The Habeas Citebook: Ineffective Assistance of Counsel
Edited by Susan Schwartzkopf
Paperback, 220 pages
Published December, 2010
The Habeas Citebook is a nifty and concise self-help guide for prisoners seeking habeas relief based on claims of ineffective assistance of counsel. Navigating the complex and treacherous terrain of habeas law is never easy; but claiming that your lawyer screwed up is even more difficult - especially from the confines of an ill-equipped prison law library.
But Brandon Sample has provided an amazing and much-needed tool for prisoners who are forced to seek relief on their own. The book is thorough, but simple and readable. It starts with a wonderfully well-organized listing of hundreds of different types of ineffective assistance of counsel, set forth in the form of citations to court rulings - a novel approach that not only acts as a springboard for further research but also saves the prisoner countless hours of preliminary research.
The book is also practical and useful. It provides invaluable resources, including templates and forms, that explain what, when, where and how to file for habeas relief.

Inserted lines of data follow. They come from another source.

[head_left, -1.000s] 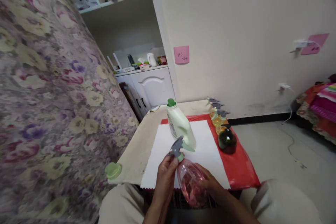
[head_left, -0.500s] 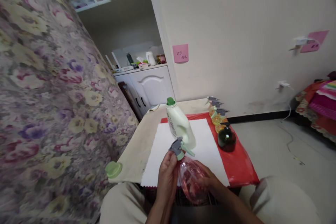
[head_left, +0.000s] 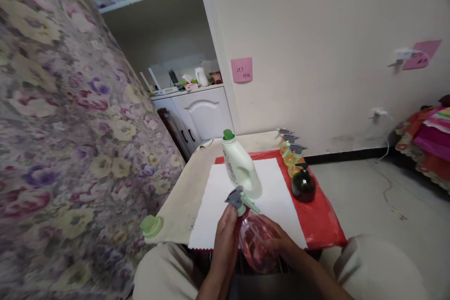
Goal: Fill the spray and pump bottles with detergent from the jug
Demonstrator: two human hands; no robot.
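Observation:
I hold a pink see-through spray bottle (head_left: 256,243) over my lap at the near edge of a small table. My left hand (head_left: 225,234) is closed around its neck, just under the grey and green trigger head (head_left: 238,199). My right hand (head_left: 281,243) wraps the round pink body from the right. Just behind stands a white jug with a green spout (head_left: 240,165) on a white sheet (head_left: 218,206).
A red cloth (head_left: 325,222) lies under the sheet. A dark green bottle (head_left: 303,184) and yellow spray bottles (head_left: 289,152) line its right side. A loose green cap (head_left: 152,225) lies at the table's left corner. A floral bedspread (head_left: 63,140) rises on the left, white cabinets behind.
The pink bottle and both hands have shifted slightly; the trigger head has turned a little. The view has tilted a bit. Nothing was let go.

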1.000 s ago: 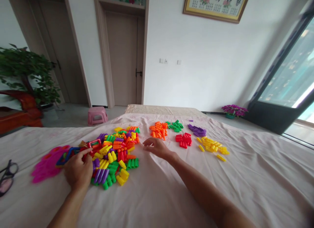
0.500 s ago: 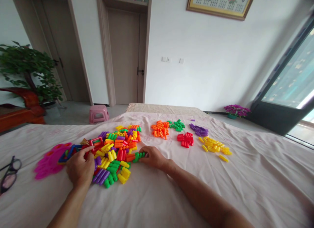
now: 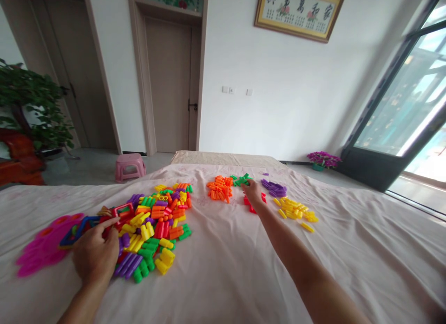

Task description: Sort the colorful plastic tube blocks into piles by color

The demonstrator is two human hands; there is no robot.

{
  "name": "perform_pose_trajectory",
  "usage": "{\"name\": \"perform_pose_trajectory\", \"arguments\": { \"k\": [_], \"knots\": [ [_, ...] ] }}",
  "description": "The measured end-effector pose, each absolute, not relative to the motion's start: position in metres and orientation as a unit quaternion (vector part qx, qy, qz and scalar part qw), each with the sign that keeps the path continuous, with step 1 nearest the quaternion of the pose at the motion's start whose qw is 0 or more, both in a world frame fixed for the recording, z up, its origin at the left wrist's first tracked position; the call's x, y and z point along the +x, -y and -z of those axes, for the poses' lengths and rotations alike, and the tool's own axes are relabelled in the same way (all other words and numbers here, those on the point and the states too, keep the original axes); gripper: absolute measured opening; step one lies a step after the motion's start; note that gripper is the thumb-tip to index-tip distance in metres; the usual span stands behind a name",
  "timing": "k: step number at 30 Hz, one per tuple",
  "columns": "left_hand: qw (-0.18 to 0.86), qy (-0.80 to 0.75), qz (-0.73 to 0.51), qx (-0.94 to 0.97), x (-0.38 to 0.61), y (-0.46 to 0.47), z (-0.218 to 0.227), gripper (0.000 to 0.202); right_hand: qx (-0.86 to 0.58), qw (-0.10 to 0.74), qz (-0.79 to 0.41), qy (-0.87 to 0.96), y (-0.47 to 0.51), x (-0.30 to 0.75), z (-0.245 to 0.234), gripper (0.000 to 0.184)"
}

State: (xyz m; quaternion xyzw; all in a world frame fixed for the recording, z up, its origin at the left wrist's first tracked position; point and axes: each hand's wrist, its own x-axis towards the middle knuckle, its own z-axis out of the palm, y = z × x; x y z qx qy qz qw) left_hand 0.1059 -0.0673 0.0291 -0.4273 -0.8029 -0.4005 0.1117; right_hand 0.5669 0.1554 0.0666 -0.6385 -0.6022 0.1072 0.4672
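My left hand (image 3: pixel 95 252) lies at the left side of a mixed pile of plastic building blocks (image 3: pixel 162 229), index finger and thumb apart, holding nothing I can see. By its index finger are a red frame-shaped piece (image 3: pixel 122 213) and a blue one (image 3: pixel 78 229). My right hand (image 3: pixel 253 192) reaches to the small green block pile (image 3: pixel 240 180), its fingers pinched on a green block that is mostly hidden. Red blocks (image 3: pixel 251 207) lie partly behind that hand. Orange blocks (image 3: pixel 220 189) are grouped just left of the green ones.
Purple blocks (image 3: pixel 275 188) and yellow blocks (image 3: pixel 296 209) form groups on the right of the cloth-covered table (image 3: pixel 223 273). A pink flower-shaped plastic piece (image 3: pixel 42 247) lies at the left. Beyond the table stand a pink stool (image 3: pixel 130 167) and a potted plant (image 3: pixel 33 108).
My right hand has moved from the mixed pile's right edge, forward and right to the green group. My left hand stays at the pile's left side. The camera view has shifted right.
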Motion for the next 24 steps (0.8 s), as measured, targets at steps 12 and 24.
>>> {"name": "perform_pose_trajectory", "arguments": {
  "k": [12, 24],
  "knots": [
    [0.115, 0.803, 0.403, -0.423, 0.103, 0.065, -0.025, 0.037, -0.573, 0.527, -0.245, 0.578, -0.145, 0.541, -0.045, 0.037],
    [0.114, 0.791, 0.428, -0.422, 0.108, 0.067, -0.031, 0.038, -0.342, 0.222, -0.248, 0.879, -0.032, 0.422, -0.048, 0.034]
  ]
}}
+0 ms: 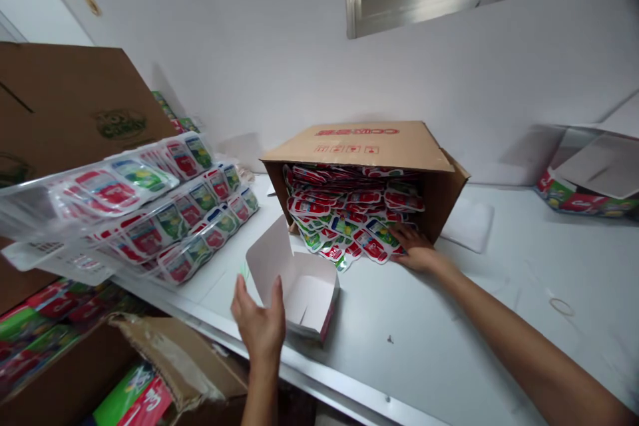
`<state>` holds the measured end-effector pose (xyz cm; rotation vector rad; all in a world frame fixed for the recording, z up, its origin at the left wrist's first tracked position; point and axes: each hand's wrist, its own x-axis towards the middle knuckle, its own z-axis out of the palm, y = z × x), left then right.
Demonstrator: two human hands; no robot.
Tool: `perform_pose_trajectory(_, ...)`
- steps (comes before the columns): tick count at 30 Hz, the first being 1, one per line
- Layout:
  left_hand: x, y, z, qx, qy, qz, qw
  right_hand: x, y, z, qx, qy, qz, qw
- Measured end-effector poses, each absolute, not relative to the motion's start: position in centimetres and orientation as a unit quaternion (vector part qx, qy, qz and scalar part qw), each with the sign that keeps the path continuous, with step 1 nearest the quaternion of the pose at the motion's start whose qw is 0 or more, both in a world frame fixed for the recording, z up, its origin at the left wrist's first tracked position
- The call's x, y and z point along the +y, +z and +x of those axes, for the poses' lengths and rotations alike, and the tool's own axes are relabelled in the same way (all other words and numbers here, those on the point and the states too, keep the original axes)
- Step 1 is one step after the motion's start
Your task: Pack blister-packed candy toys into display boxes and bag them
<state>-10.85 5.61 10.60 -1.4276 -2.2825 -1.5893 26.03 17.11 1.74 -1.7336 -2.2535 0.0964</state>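
My left hand (260, 316) is raised in front of a small open box (312, 286), its fingers and thumb apart with nothing between them. The box is white inside, with its lid flap standing up on the left and no packets visible in it. At the mouth of a brown carton (359, 140) lying on its side, my right hand (413, 247) rests on the right edge of a heap of packets (372, 243). Its fingers are stretched out over them, the tips partly hidden. The packets are flat, bottle-shaped, red and green, and spill from the carton onto the white table (399, 313).
Clear plastic trays (164, 239) of similar packets are stacked on the left, by a large brown carton (74, 93). An open carton (174, 359) with printed boxes stands below the table edge. On the right are a printed box (584, 193) and a rubber band (562, 307).
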Motion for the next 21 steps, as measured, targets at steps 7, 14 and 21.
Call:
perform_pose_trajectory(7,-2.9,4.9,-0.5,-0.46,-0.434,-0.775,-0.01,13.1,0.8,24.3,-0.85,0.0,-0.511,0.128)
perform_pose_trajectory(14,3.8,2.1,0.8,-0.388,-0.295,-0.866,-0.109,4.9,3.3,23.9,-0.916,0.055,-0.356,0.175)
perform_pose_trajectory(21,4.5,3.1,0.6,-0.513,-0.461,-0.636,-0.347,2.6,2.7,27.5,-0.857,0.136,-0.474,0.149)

It contains readable summaries of the relevant laws and rules and plain-English explanations of some of the inherently mystifying concepts of habeas law, such as “procedural default” and “certificates of appealability” and the “AEDPA.” It includes practical advice on what to do and what not to do on issues such as identifying and selecting the claims to be argued; seeking discovery and evidentiary hearings; and seeking the appointment of counsel. And the book consistently offers critical insights on winning court strategies.
In short, the Habeas Citebook is an essential resource for any would be jail-house lawyer.